Still OiNK-less

Imagine being able to open a website (or your custom-built front-end to RSS feeds from multiple sites) each day and browse through all the 2007-released albums, EPs and singles posted by other members since you last visited, while being able to see which ones were already becoming popular. These were albums that had been posted by people who appreciated them, and had gone to the trouble of ripping a CD to MP3 or FLAC with a good quality encoder (LAME V0, sometimes higher, lower or occasionally lossless, but always at least 192 ABR). Being able to see the genre - indie/emo/hip-hop/electronic/psychedelic rock/metal/garage/noise/etc/etc, the artist name, album title, track titles, the record label*, year, bitrate, size, number of files, a review - chosen from those available on the web or written by the uploader - and comments from other people, saying thanks or giving their opinion on the album**.

Imagine reading your favourite magazines filled with hundreds of reviews of records released that month, then being able to go online and, with a couple of clicks and a couple of minutes, listen to them. Does that sound like a bad thing?

You could reach OiNK from within your music player - Amarok's context pane, for example - because OiNK was part of the web. You could run Greasemonkey scripts to add links between OiNK and other sites like Last.fm, eMusic or Google. Music discovery became a 3-click process: listen to a track in Amarok or last.fm; follow the link to search OiNK for an artist (often the search results would show every album released by that artist, sometimes in different bitrates but most importantly with the number of total overall downloads, current uploaders and current downloaders for each album - this way you could tell which releases were the most important); follow the link to the individual item page to read the full information (and in the background a Greasemonkey script would check your local music library to see which albums by that artist you already had); then click to download the torrent file. From then on everything was automatic: your BitTorrent client picked up the torrent file and downloaded the music from all the uploaders (pausable and resumable at any time, even if any of the peers go offline), placing it in a folder when it's complete, from where your music player noticed the music files and imported them to your library ready for listening. On a good day the whole process could take just a couple of minutes. That's the way music discovery should work.

There was an incentive to contribute - this was were everybody got their music, and they wanted to return that favour and to see it succeed. Occasionally you might upload a CD you picked up at a show, or on the cover of a magazine, because you knew people would appreciate it.
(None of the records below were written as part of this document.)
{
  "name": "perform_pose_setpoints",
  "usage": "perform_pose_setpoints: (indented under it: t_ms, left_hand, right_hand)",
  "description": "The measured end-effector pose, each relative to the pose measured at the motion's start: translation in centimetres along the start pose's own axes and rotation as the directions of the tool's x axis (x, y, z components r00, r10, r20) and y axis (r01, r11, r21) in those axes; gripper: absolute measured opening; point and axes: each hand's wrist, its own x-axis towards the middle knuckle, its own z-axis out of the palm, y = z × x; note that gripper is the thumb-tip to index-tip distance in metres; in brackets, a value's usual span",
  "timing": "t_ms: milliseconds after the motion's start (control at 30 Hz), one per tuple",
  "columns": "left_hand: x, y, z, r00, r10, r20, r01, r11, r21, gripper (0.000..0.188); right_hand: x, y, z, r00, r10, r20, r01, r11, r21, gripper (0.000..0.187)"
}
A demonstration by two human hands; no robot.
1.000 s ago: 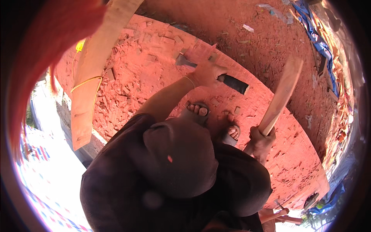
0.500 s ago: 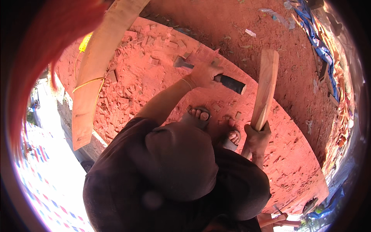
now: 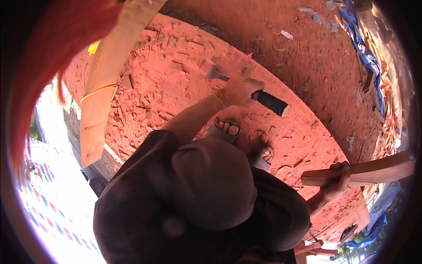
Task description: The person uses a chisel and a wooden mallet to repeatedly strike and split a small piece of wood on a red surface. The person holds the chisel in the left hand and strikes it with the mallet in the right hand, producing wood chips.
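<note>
My left hand (image 3: 239,90) is closed around a chisel. The chisel's flared metal blade (image 3: 214,74) points to the far left, and its black-wrapped handle (image 3: 272,103) sticks out on the right, held above a large slab (image 3: 303,114) covered in red dust. Out at the right, my right hand (image 3: 337,182) grips a squared wooden bar (image 3: 373,169) near its left end. The bar lies roughly level across the picture, its far end running toward the right rim. Part of the chisel's shank is hidden inside my left hand.
Wood chips (image 3: 145,101) litter the slab, around my sandalled feet (image 3: 226,128). A curved plank (image 3: 99,105) with yellow cord (image 3: 99,89) stands at left. Blue sheeting (image 3: 362,48) lies far right. Another person's hand (image 3: 310,247) shows at the lower right. Red blur covers the upper left.
My right hand has swung outward to the right with the wooden bar, which turned from nearly upright to nearly level. My left hand and the chisel shifted slightly right.
</note>
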Motion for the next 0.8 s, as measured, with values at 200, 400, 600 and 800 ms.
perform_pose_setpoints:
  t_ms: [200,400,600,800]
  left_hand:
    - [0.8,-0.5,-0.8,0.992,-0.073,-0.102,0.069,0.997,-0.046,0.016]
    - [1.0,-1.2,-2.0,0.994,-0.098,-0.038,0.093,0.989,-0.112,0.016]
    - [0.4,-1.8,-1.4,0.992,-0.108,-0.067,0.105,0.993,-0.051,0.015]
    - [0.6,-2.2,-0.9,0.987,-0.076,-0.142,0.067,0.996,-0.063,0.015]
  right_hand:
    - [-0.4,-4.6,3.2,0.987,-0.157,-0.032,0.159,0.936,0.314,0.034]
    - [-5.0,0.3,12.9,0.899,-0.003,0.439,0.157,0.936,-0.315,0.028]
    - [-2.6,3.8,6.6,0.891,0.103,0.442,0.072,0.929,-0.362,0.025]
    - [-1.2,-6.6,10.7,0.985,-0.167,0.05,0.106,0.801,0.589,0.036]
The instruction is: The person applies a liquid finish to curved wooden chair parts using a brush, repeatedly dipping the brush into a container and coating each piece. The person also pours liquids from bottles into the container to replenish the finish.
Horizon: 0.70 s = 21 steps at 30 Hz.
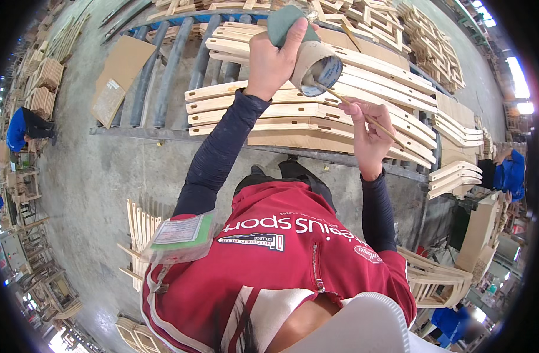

Even if you didn't provide any source files, you would keep uploading data, just like everybody else uploaded, leaving your computer running all day***. This built up a huge catalogue - the kind of thing that takes years to fill up. You didn't have to register with anything other than an email address to get an account, and no-one ever sent you spam, or special offers, or marketing. You didn't have to give your name, or address, or credit card details. There was nothing commercial about it****.

I'd meant to write about this months ago, when torrent sites were on the verge of breaking through to the mainstream; unfortunately there's still a frame of mind where the publishers and big corporations think they can satisy the market by selling individual tracks and making profits by enforcing false scarcity. Like others who have written on this subject recently, I would have liked to have been able to pay a subscription for access to OiNK - it was more valuable than an eMusic subscription, certainly - to support those who ran the site as well as the artists. I'd like to be able to pay other filters too - podcasts in particular - but there's still no decent licensing solution there either.

There isn't anywhere else with the breadth of catalogue and quality of files and metadata that OiNK had. Where else can you get an RSS feed of all the important new music releases, at a choice of bitrates, and see which ones people (a community of people who like good music, importantly) are downloading?

And yes, the price was right. But it's always going to be difficult, if not impossible, to charge for music upfront.

If there's one thing we're guilty of it's not pushing enough for this to be made available to everyone, all of the time. This kind of thing shouldn't be "underground" any more. OiNK had a community of music enthusiasts, and it seemed inevitable that this would eventually be how everyone discovered/listened to music. There are sites like this for independent (non-RIAA) music, for cinema and for TV, and people who have access to those sites have a huge catalogue at their instant disposal. I wish that was available to everyone.

* Missing from OiNK, sadly, but available on other sites
** Generally positive: there was rarely a need for negative responses in a community of this size, except for the most over-hyped or over-anticipated of new releases.
*** There's room for improvement here: BitTorrent encourages energy inefficiency, as contributors have to leave their computers and routers running all day. A central (or rather globally distributed, like EC2) download server would be most efficient. Unfortunately it would also be controllable and so not ideal: people have to be able to upload whatever they want.
**** Some people may have used it as a source of music for commercial resale, but you could probably say the same about any music store.